Guardiola’s pressure also proved too much for the Barcelona board. The combination of the B team’s promotion, the farcical friendly, and Rijkaard’s reluctance to discipline his unruly squad prompted a change at the helm.

The decision came down to two options: Europe’s top dog, the all-conquering disciplinarian Jose Mourinho? Or the poetic choice, the possession-obsessed Pep Guardiola?

Xavier Sala-i-Martin played a central role in those discussions as Barcelona treasurer and a board member from 2004 to 2010.

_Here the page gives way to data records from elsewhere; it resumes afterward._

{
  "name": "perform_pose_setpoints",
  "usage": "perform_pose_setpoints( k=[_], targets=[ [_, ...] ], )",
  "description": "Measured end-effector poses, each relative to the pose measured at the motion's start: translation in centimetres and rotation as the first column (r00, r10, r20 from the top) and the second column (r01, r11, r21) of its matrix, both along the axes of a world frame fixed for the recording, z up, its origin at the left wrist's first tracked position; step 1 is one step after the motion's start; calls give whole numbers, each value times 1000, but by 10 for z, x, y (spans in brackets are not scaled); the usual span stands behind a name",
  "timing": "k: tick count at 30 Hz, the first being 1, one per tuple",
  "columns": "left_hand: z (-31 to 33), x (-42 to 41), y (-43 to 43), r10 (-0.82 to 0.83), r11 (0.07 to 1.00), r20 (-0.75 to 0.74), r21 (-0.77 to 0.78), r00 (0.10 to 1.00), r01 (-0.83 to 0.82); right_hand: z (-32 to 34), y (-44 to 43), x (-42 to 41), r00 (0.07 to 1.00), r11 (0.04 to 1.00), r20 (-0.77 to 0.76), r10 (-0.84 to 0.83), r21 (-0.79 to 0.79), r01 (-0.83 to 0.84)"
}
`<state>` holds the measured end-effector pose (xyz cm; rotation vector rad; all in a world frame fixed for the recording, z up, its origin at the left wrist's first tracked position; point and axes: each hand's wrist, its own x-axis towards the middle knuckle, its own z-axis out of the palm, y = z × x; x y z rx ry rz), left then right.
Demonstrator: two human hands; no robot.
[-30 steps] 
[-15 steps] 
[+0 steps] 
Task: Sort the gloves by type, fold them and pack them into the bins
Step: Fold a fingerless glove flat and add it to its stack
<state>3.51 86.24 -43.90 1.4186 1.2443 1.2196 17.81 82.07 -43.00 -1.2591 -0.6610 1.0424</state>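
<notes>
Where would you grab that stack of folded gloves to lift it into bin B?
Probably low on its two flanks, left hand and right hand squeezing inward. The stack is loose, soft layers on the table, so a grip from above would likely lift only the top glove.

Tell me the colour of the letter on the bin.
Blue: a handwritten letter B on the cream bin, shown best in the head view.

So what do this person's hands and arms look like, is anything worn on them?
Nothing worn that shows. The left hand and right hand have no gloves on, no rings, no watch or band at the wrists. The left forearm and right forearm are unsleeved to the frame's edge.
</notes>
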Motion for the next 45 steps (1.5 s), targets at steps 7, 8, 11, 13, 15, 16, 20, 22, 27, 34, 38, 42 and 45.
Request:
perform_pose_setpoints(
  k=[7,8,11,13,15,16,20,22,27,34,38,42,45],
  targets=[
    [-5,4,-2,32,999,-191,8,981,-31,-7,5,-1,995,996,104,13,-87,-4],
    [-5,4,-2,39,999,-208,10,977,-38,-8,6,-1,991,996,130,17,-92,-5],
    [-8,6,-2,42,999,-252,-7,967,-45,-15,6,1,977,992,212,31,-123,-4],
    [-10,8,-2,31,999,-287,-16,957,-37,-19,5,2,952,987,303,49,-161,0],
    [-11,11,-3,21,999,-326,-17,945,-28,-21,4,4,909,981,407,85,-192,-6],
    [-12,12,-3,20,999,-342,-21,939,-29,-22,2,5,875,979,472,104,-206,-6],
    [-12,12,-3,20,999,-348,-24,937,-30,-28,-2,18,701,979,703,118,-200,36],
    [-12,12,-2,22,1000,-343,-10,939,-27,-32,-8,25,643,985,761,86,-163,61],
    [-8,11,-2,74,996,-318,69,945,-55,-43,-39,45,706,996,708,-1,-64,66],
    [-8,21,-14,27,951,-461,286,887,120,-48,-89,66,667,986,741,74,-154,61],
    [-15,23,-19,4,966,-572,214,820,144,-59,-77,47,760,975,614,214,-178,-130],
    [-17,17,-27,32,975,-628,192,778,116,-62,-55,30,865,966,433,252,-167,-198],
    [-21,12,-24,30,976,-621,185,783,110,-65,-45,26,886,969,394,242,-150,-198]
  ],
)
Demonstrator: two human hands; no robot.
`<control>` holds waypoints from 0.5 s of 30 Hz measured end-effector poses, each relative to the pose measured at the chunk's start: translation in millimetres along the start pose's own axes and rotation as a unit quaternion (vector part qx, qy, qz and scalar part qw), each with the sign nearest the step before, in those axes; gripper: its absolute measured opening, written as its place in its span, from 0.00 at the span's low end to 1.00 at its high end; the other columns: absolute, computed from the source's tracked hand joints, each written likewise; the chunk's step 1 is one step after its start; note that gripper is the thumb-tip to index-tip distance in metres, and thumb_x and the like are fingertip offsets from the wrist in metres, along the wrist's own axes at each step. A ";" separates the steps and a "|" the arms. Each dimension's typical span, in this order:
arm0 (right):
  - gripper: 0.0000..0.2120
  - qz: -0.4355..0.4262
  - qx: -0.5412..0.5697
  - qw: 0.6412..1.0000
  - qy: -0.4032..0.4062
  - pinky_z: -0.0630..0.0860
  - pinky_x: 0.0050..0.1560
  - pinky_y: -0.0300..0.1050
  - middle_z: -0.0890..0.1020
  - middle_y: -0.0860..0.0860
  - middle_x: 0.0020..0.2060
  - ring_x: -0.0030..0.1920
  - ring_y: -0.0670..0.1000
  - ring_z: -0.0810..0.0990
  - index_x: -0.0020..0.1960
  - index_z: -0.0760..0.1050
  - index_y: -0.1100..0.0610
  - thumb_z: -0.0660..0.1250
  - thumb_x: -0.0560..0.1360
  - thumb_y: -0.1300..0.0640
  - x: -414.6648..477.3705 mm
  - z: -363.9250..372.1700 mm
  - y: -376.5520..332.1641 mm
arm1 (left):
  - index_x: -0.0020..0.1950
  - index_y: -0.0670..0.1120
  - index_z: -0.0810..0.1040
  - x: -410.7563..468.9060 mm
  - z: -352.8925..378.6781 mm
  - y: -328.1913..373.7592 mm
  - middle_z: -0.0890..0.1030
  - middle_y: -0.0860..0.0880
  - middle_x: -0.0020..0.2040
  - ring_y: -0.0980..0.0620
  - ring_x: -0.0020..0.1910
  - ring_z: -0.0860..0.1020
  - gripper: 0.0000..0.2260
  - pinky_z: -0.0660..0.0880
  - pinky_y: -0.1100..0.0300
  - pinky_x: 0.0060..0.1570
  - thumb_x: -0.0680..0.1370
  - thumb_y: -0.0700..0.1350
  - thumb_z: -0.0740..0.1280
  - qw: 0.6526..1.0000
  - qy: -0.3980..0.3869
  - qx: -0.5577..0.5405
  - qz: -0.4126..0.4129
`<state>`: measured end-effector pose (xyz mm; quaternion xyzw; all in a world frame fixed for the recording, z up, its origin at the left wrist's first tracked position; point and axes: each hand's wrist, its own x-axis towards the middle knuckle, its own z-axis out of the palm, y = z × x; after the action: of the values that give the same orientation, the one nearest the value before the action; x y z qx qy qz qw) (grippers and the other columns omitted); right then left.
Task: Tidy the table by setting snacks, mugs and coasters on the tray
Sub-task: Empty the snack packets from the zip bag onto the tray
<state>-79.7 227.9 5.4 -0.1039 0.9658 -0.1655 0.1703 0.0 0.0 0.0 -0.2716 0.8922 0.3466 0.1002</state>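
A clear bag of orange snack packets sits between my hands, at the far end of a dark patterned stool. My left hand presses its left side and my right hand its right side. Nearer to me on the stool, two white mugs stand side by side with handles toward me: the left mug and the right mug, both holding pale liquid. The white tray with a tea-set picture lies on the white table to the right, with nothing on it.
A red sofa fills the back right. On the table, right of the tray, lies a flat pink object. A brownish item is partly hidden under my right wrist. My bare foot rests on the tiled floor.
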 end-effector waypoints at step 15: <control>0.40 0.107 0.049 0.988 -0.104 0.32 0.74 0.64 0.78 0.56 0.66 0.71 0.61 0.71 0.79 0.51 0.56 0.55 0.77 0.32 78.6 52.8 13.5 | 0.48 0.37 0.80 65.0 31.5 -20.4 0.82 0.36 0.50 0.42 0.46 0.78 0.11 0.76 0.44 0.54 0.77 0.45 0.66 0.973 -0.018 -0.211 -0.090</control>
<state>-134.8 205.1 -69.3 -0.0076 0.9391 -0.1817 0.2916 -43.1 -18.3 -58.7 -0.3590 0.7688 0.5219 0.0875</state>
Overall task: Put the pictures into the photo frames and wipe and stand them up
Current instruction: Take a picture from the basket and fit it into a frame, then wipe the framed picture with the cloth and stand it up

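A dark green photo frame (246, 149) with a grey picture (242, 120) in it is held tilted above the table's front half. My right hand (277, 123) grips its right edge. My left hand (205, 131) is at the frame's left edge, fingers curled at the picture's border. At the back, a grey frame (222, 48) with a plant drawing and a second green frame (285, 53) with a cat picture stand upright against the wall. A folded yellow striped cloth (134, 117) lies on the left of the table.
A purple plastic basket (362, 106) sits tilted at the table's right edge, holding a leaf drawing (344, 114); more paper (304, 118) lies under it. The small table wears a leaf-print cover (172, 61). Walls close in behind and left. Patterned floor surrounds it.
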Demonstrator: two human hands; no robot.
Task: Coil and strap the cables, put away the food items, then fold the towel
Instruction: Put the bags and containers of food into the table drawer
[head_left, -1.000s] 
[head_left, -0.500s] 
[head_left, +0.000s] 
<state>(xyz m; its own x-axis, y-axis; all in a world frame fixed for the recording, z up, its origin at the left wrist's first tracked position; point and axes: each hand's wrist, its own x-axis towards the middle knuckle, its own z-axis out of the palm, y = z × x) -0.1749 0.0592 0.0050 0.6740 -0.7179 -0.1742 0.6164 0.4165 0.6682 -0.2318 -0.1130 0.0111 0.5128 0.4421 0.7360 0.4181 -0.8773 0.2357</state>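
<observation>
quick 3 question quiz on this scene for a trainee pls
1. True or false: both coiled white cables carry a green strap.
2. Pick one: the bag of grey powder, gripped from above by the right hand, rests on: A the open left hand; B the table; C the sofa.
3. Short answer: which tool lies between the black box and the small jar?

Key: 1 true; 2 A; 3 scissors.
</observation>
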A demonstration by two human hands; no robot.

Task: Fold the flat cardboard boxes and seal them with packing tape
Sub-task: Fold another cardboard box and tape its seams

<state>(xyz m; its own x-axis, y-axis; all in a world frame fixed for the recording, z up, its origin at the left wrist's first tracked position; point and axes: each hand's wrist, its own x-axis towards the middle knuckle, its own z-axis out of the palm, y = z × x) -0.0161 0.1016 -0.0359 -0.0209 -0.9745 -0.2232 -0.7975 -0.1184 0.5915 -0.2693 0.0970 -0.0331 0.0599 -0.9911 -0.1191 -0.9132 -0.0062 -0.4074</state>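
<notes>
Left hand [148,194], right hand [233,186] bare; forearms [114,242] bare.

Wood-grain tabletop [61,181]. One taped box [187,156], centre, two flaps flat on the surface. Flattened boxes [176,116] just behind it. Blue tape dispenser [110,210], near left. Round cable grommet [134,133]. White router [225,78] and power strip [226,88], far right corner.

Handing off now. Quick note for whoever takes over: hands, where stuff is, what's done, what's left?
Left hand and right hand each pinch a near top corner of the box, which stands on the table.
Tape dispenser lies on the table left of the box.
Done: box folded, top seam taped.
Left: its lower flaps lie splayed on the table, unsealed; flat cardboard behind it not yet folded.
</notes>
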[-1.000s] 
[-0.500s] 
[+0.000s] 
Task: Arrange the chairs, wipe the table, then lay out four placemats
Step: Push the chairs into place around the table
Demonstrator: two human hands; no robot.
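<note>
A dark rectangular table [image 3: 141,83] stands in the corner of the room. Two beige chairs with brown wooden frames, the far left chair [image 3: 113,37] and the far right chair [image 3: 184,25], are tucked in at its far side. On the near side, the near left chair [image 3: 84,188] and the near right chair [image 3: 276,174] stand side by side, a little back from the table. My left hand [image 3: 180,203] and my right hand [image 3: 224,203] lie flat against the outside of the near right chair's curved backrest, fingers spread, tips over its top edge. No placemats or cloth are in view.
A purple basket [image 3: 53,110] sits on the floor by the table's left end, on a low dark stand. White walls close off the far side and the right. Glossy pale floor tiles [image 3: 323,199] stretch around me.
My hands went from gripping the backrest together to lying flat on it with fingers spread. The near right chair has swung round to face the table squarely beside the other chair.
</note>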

He recounts in “Pep Guardiola: Chasing Perfection,” saying, “Everybody knows we have this problem. Ronaldinho plays bongos until two in the morning every night. How do you stop it? We need a sergeant, a general. Who is the greatest general in the world? Jose Mourinho, right? Given the problems we had, the solution seems obvious. Unfortunately, Mourinho doesn’t fit with Barcelona’s DNA. Barcelona DNA has many aspects. One of them is the way we play. We inherited these from Johan Cruyff. We win when we play Dutch-style football. The best student of Cruyff is Pep. But Mourinho has won the Champions League. So there was a big debate. But Joan Laporta said: ‘We cannot go Mourinho’s direction… he doesn’t play our style. He’s a defensive manager with counter-attacks. That’s not the way we play.’ And also, he’s not a real gentleman. The way he tries to manipulate, he doesn’t act the Barcelona way on the field.”

It remained a decisive moment, as Sala-i-Martin recalls, with the outcome still hanging in the balance until one man stepped in.

“A lot of board members leaned towards Mourinho,” he said.

“Laporta sought advice from Johan [Cruyff] and asked, ‘Do you think Pep’s ready?’

“And Johan affirmed yes. When Johan says yes, it’s yes.”

In the end, the influential figure of Johan Cruyff, a key member of Barcelona’s A-list, advocated for an untested manager from the B team.

Since then, football has undergone a significant transformation.